* Directions for this task:
Which lines hold the word "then"? Copy each of them from the material.

* Data section:
***

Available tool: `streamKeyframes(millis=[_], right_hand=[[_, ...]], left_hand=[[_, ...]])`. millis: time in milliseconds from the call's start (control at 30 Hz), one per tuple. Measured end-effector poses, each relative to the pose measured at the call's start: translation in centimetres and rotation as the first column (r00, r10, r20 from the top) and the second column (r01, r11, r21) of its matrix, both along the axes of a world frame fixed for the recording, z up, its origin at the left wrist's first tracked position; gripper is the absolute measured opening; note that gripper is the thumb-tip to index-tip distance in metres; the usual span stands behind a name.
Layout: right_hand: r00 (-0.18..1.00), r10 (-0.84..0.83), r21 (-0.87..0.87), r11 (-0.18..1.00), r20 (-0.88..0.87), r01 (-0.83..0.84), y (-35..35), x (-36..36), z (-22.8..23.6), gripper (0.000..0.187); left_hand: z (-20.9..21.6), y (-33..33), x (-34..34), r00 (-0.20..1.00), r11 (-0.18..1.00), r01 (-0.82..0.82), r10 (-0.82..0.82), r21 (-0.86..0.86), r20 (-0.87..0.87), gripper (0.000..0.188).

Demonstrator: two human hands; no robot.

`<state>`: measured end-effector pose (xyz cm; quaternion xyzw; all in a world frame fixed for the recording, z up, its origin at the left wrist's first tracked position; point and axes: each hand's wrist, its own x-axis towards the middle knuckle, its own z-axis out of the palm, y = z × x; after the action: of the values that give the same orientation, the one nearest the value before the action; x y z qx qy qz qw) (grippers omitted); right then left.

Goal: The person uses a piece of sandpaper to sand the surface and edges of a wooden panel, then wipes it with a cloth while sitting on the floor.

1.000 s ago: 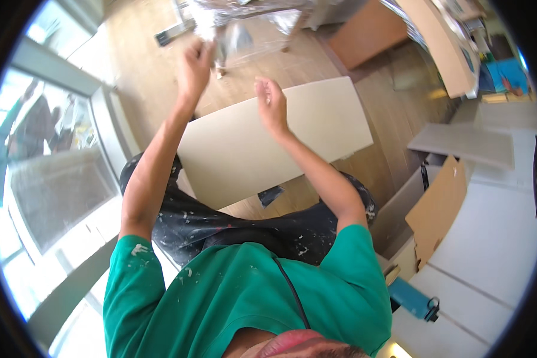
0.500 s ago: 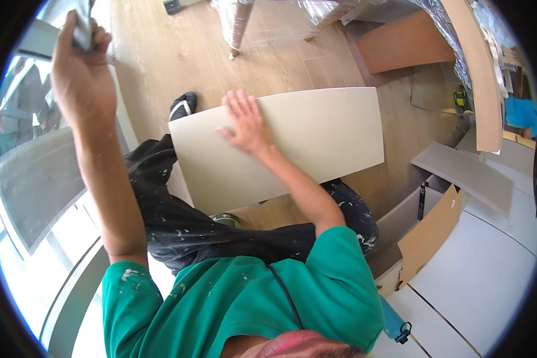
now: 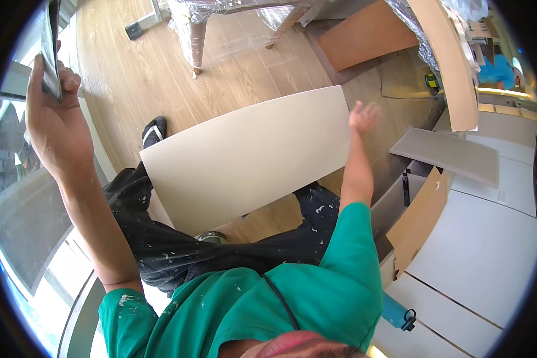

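Observation:
A long cream-coloured panel (image 3: 250,155) lies flat across my legs, tilted with its right end farther away. My right hand (image 3: 365,117) is raised just past the panel's right end, apart from its surface, fingers spread and slightly blurred, with nothing in it. At the upper left, beside the window, my left hand (image 3: 59,125) is lifted and closed around the lower end of a thin, flat grey thing (image 3: 52,56). That thing is seen nearly edge-on, so its kind does not show.
Plastic-wrapped furniture with wooden legs (image 3: 197,45) stands ahead. A brown board (image 3: 367,37) lies at the far right, near a yellow-and-black tape measure (image 3: 431,82). On my right are a grey panel (image 3: 450,156), torn cardboard (image 3: 420,224) and a blue bottle (image 3: 395,310).
My right hand has left the panel's top and swung right, beyond its end. My left hand still grips the flat grey thing. The whole view has shifted slightly.

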<state>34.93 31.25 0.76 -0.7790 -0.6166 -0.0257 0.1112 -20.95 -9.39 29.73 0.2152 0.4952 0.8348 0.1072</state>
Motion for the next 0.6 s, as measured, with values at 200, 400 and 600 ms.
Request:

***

* Result of this exercise:
`<state>`: measured end-effector pose (xyz cm; quaternion xyzw; all in a world frame fixed for the recording, z up, its origin at the left wrist's first tracked position; point and axes: each hand's wrist, its own x-axis towards the middle knuckle, its own z-axis out of the palm, y = z × x; after the action: of the values that give the same orientation, the one nearest the value before the action; x y z qx qy qz qw) (grippers omitted); right then left.
Goal: The person uses a piece of sandpaper to sand the surface and edges of a wooden panel, then wipes it with a cloth while sitting on the floor.

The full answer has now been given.